(Dataset items)

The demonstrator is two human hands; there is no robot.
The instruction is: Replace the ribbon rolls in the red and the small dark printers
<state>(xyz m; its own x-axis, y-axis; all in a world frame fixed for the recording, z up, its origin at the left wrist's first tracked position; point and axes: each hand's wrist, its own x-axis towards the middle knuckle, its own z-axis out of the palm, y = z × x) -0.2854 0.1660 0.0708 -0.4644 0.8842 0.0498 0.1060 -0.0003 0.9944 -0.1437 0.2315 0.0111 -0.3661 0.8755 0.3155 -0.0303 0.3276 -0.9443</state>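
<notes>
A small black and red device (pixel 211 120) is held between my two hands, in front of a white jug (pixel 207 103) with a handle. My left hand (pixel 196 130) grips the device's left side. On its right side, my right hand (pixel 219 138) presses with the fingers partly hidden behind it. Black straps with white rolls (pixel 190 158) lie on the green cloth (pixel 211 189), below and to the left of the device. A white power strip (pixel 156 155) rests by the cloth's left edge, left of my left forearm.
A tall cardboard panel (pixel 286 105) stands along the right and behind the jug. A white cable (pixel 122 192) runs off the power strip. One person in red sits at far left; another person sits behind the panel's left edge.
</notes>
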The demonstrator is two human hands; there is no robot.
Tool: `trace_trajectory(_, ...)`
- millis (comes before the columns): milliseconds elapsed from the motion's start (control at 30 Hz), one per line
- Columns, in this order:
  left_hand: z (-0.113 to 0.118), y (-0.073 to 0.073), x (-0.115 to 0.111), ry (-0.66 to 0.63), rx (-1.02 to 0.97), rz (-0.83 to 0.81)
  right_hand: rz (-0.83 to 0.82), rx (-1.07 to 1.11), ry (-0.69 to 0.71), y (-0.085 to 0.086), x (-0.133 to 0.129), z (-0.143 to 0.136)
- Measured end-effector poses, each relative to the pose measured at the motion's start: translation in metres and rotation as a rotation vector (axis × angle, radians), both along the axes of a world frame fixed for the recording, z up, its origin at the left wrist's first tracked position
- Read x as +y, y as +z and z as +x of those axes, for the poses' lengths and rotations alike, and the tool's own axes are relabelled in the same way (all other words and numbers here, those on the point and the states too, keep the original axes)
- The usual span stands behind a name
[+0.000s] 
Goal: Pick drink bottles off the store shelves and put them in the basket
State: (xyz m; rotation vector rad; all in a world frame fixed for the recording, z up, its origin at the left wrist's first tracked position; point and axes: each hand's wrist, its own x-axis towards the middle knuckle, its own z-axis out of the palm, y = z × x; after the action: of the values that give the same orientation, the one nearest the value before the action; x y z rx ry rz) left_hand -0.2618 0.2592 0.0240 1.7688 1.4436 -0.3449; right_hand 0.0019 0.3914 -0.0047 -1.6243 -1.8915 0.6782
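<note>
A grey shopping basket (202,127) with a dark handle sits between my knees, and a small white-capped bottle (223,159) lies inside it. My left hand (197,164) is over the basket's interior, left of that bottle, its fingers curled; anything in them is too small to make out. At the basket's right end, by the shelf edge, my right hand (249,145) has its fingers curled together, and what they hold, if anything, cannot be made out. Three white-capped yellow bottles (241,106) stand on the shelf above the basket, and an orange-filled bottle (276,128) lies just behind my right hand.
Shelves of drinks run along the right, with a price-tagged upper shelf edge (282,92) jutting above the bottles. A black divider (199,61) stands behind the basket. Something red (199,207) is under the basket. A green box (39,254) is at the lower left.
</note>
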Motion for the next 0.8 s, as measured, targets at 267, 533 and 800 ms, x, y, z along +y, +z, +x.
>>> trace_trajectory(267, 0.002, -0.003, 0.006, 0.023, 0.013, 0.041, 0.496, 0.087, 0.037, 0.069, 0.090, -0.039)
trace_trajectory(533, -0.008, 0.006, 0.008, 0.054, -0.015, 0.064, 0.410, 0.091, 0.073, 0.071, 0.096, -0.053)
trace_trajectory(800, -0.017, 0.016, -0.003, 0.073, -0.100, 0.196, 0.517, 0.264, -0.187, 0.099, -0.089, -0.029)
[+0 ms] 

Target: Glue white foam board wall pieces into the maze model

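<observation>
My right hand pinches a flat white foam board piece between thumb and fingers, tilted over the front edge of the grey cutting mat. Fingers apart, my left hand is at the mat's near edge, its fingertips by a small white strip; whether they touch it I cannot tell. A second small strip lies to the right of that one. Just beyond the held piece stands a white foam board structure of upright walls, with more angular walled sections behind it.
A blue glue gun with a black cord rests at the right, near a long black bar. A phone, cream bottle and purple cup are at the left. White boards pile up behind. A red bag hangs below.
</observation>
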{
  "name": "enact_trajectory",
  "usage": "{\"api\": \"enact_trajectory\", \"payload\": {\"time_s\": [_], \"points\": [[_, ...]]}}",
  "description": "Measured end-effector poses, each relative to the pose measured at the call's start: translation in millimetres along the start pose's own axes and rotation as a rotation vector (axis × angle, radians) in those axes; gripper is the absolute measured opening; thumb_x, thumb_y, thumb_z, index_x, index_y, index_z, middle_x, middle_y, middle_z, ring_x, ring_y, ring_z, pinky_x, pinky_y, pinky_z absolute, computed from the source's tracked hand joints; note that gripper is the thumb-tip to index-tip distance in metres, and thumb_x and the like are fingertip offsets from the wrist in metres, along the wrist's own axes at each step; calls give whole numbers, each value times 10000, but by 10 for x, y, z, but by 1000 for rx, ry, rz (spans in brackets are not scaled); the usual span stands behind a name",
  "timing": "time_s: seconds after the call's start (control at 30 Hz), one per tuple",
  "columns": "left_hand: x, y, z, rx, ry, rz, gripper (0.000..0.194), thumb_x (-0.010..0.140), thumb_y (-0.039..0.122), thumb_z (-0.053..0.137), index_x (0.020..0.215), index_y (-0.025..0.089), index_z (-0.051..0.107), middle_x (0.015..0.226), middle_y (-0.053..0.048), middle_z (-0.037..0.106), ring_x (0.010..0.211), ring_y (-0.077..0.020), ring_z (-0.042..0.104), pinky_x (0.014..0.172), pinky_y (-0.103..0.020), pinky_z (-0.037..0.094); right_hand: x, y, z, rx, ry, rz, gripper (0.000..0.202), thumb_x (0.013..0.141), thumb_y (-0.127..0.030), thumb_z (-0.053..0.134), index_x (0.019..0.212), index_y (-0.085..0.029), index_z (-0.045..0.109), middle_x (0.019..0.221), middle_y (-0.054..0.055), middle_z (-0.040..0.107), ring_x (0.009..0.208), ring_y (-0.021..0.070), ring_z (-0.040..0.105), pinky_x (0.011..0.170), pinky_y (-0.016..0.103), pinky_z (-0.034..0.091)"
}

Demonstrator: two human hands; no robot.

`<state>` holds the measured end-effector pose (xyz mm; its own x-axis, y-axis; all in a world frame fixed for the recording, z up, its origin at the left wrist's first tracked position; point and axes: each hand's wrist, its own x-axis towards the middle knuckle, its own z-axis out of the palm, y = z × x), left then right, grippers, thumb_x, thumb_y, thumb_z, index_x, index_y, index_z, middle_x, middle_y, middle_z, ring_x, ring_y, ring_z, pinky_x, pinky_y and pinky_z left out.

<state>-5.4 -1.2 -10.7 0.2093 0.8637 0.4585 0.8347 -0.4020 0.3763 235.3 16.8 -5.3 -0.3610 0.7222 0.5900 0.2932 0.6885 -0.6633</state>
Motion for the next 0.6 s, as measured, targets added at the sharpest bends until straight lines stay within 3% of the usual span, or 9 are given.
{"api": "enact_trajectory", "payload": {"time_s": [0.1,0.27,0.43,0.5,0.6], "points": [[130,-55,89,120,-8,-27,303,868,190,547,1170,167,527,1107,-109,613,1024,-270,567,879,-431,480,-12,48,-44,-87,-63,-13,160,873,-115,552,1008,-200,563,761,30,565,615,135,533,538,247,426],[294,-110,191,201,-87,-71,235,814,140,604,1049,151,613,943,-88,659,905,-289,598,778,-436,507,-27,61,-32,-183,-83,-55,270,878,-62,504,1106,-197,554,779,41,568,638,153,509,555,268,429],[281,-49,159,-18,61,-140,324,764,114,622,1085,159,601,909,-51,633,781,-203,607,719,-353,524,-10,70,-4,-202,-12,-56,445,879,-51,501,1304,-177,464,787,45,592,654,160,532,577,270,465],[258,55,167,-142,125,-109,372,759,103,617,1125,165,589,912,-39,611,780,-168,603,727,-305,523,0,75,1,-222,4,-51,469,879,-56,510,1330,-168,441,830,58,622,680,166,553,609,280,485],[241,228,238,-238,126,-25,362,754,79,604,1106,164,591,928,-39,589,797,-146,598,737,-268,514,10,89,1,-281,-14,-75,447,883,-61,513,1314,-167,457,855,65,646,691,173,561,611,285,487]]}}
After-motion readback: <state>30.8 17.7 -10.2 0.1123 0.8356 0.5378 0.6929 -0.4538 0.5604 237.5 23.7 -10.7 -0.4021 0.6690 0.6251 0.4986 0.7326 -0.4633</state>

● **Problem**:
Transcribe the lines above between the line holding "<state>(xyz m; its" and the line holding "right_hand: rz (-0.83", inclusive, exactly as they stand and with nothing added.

● **Written response**:
<state>(xyz m; its own x-axis, y-axis; all in a world frame fixed for the recording, z up, its origin at the left wrist's first tracked position; point and axes: each hand's wrist, its own x-axis towards the middle knuckle, its own z-axis out of the palm, y = z × x) -0.2854 0.1660 0.0708 -0.4644 0.8842 0.0498 0.1060 -0.0003 0.9944 -0.1437 0.2315 0.0111 -0.3661 0.8755 0.3155 -0.0303 0.3276 -0.9443</state>
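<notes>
A small black and red device (pixel 211 120) is held between my two hands, in front of a white jug (pixel 207 103) with a handle. My left hand (pixel 196 130) grips the device's left side. On its right side, my right hand (pixel 219 138) presses with the fingers partly hidden behind it. Black straps with white rolls (pixel 190 158) lie on the green cloth (pixel 211 189), below and to the left of the device. A white power strip (pixel 156 155) rests by the cloth's left edge, left of my left forearm.
A tall cardboard panel (pixel 286 105) stands along the right and behind the jug. A white cable (pixel 122 192) runs off the power strip. One person in red sits at far left; another person sits behind the panel's left edge.
</notes>
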The demonstrator is two human hands; there is no robot.
Tool: `trace_trajectory(_, ...)`
- millis (comes before the columns): milliseconds elapsed from the motion's start (control at 30 Hz), one per line
- Columns, in this order:
  left_hand: z (-0.113 to 0.118), y (-0.073 to 0.073), x (-0.115 to 0.111), ry (-0.66 to 0.63), rx (-1.02 to 0.97), rz (-0.83 to 0.81)
  right_hand: rz (-0.83 to 0.82), rx (-1.07 to 1.11), ry (-0.69 to 0.71), y (-0.085 to 0.086), x (-0.133 to 0.129), z (-0.143 to 0.136)

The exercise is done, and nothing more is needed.